◆ EXERCISE: Give an exact transcription limited to the lines from the one with "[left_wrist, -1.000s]" through the end of the entries, including both; no pictures belong in it.

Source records
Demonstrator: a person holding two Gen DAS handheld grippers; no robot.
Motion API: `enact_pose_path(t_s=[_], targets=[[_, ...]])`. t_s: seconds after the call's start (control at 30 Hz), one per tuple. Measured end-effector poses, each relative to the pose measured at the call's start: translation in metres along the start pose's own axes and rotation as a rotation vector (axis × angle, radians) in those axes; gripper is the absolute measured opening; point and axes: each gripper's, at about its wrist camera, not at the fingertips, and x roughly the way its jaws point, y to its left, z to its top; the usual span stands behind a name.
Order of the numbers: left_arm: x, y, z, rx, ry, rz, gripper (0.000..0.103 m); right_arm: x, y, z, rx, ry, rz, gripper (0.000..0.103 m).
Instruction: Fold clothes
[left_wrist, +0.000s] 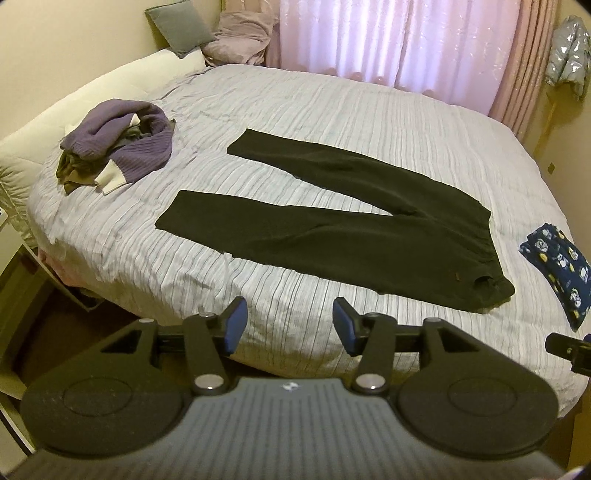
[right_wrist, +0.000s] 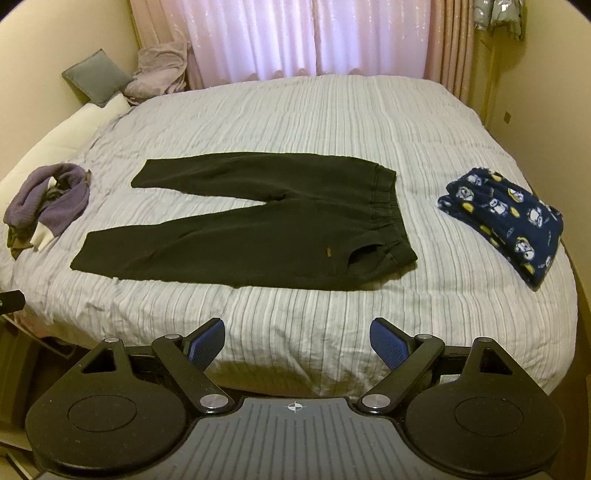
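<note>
A bed (right_wrist: 332, 122) with a pale striped quilt fills a small room, pink curtains (right_wrist: 277, 37) drawn behind it. Black trousers (right_wrist: 258, 236) lie flat in the middle of the quilt, legs spread apart toward the headboard side, waistband toward the foot. A rumpled purple sweater (left_wrist: 122, 147) sits in a heap beyond the leg ends, and a folded navy patterned garment (right_wrist: 506, 221) (cartoon figures on it) rests well apart from the waistband. The left gripper (left_wrist: 290, 326) hangs over the near edge of the bed, its jaws apart with nothing between them. The right gripper (right_wrist: 297, 345) does likewise, jaws wide and empty.
</note>
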Motion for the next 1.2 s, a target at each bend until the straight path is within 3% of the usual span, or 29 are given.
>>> enact_pose_path(t_s=[0.67, 1.2], targets=[[0.048, 0.002, 0.032, 0.010, 0.026, -0.028, 0.051, 0.033, 0.014, 0.030, -0.004, 0.019, -0.042, 0.089], [0.117, 0.037, 0.122, 0.056, 0.027, -0.050, 0.052, 0.089, 0.052, 0.107, 0.068, 0.012, -0.077, 0.089]])
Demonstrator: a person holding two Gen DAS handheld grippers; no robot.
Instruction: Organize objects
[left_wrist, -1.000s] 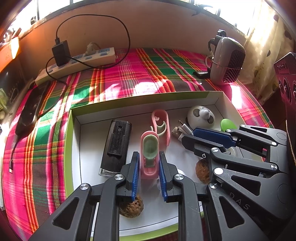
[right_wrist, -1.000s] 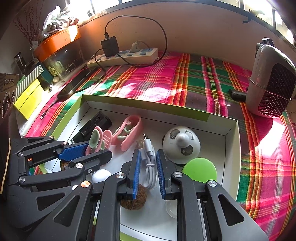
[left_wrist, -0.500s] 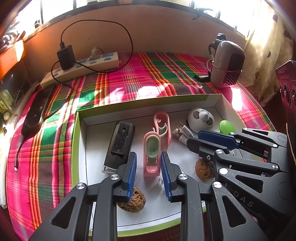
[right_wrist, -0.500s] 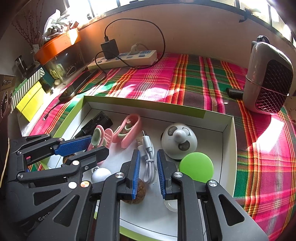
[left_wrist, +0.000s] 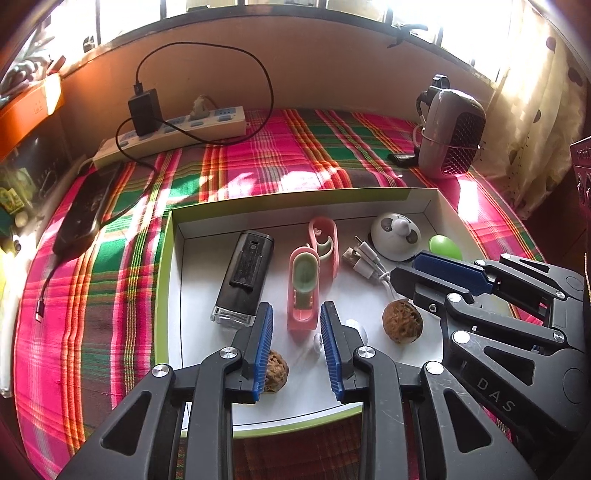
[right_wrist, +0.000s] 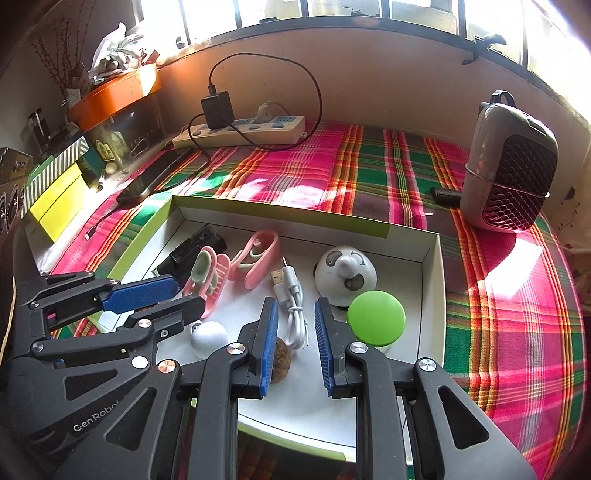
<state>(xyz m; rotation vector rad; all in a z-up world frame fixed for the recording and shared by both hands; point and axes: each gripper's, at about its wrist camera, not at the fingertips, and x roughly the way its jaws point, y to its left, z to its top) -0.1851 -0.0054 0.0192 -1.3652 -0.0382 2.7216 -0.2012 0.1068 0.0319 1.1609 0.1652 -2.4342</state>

◆ FINAL ANSWER:
[left_wrist, -1.000s] 
[right_wrist, -1.000s] 
[left_wrist, -0.500s] 
[right_wrist, -0.500s] 
[left_wrist, +0.000s] 
[right_wrist, +0.000s] 
<state>(xyz m; rotation vector rad; all in a z-up world frame fixed for the recording and shared by both hands; point and axes: each gripper's, at about its wrist camera, not at the fingertips, and x roughly the way its jaws point, y to its left, z to its top) -0.1851 -0.0054 0.0192 -1.3652 -0.0382 2.7216 -0.2012 0.1068 0.0319 1.1609 0.1652 -2.4342</state>

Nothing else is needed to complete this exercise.